Business

Solution Monitoring Strategy

For the purpose of monitoring systems, there are many different approaches and methodologies. Technical monitoring, functional monitoring, and business process monitoring are the three fundamental types of monitoring.

In this article, I will focus on the high level recommendations on functional and technical solution monitoring and explain how to set up a clear strategy for the processes around it. I will leave out business process monitoring as this is specific to each business and is dealt at the management level.

So why is monitoring important? Here are just a few of most important considerations:

System observability - it increases the visibility and accessibility of solution data streams.
Business Continuity - ensures early problem spotting and detection of anomalies.
Team Awareness - ensures the team is aware with what is happening at all times, and is dealing with the problems independently.
Customer Experience - your customers will generally enjoy a higher level of quality, and assuming they are happy with the solution, this is likely to increase customer loyalty.

There is a relationship between observability and monitoring, and they do have distinct functions. Monitoring involves gathering and displaying data before using it for further analysis or monitoring, observability refers to the accessibility of data.

Functional Monitoring

Functional monitoring only looks at the functional aspect of the solution, evaluating an use-case or a group of use-cases on a system. It identifies performance and availability problems at the functional level and ensures this is visible and recorded.

Functional monitoring is usually performed automatically by executing scripted operations on a system. Robot-based monitoring is excellent to ensure quality of service and users' experience.

When your solution is actively used by customers, functional monitoring is essential to ensure quality of service. Essentially, this is about testing all core user journeys and system workflows repeatedly, and then monitoring the results for any anomalies.

By testing the workflows, we continuously get information about the availability of the system. Depending on the application, these tests are run on production on a specific schedule (e.g., hourly or daily).

To illustrate an example of functional monitoring, I will use a generic use journey of a customer placing an order.

Customer chooses a product
Selects quantity and shipment options
Select payment options
Completes payment
Receives order confirmation on screen and via email

This user journey is quite common, but it is far from easy to test functionally, since it integrates with payment and possibly shipment flows provided by external services. In addition to this, users may come from various promotions and may bypass some of the steps, which further complicates the testing process.

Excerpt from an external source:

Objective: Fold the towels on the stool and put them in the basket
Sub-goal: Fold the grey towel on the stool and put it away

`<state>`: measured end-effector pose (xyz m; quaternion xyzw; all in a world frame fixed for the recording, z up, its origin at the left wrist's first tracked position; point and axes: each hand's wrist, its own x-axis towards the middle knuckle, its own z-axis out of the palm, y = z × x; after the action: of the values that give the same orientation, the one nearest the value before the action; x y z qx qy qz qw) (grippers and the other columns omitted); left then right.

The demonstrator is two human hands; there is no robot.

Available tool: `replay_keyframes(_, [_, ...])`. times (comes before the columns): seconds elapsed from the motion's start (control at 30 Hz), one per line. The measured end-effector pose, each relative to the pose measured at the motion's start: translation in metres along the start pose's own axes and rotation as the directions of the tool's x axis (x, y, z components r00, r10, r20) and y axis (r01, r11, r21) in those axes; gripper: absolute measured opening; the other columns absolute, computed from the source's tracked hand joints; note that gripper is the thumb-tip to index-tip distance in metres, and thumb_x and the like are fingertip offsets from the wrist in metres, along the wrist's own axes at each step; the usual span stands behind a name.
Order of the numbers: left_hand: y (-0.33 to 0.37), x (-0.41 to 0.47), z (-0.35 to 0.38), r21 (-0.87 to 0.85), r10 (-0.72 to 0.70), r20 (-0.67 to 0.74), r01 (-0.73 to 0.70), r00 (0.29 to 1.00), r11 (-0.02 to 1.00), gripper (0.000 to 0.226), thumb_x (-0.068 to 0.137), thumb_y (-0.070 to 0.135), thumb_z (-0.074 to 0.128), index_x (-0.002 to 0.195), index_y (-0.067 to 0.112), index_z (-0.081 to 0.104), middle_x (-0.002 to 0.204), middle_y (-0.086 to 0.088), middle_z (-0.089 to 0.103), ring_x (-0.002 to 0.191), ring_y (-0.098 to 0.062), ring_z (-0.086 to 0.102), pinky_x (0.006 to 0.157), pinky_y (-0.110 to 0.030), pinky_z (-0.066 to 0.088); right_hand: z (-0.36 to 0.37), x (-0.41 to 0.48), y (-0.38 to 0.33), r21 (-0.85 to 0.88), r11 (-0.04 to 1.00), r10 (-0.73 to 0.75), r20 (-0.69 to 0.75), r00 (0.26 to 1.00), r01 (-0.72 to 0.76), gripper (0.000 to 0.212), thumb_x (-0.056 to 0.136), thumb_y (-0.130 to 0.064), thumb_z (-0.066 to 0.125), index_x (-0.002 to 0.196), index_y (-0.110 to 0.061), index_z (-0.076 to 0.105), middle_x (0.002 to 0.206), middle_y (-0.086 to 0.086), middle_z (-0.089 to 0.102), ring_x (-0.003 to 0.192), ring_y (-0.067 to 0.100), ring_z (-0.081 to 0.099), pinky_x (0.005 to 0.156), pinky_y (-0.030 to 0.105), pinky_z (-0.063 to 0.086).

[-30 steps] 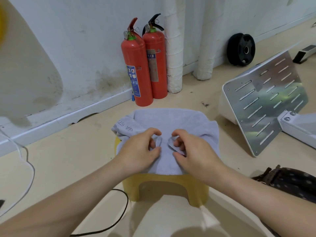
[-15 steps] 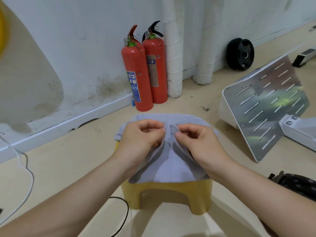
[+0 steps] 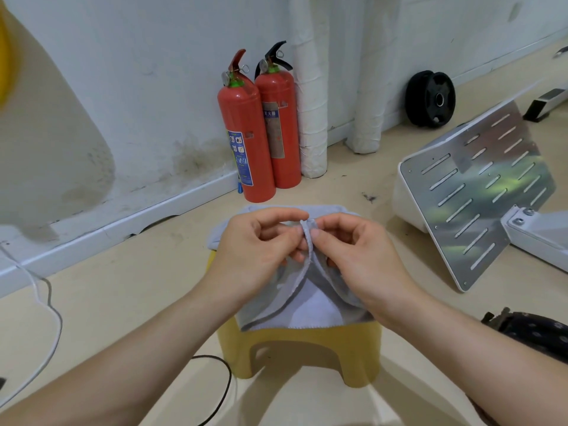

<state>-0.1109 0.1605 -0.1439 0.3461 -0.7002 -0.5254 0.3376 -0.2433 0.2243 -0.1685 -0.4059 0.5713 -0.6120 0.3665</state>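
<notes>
The left hand and right hand pinched the towel's raised edge over the stool — folding apparently just begun, needing that edge carried across.

The towel hides nearly all of the seat of the stool. The left hand and right hand cover the towel's middle above the stool. Right of the stool, a dark dotted bag is cut by the edge. Left of the stool, a black cable leaves at the bottom edge. Behind the stool, the label print on the fire extinguishers is too small to read.
</notes>
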Motion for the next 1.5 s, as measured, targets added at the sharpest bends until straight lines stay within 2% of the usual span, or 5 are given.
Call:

To address this, the best strategy is to apply multi-aspect functional testing:

Monitor User Journey, using robotic implementation, e.g. have a specific test which would execute steps and report on results
Monitor real user activity, e.g. number of orders started vs completed, number of users dropping out at a specific step. Ensure your decisions are based on data generated by multiple cases. Low amounts of traffic may not spot potential problems.
External service monitoring - collect metrics with regard to availability and performance of external services required in this process, e.g. continuously check availability of shipment or payment options, provided via 3rd party and report on any anomalies

Technical Monitoring

The purpose of technical monitoring is to determine how well the software components underlying the system perform in real time. It focuses on specific technical functions of each component in isolation and may not report on the functionality of the system as a whole. It effectively reports on issues and allows operators to decide how to fix these.

It is important to stress out that technical monitoring may not identify all problems within the system, as some issues may not show up in technical monitoring at all.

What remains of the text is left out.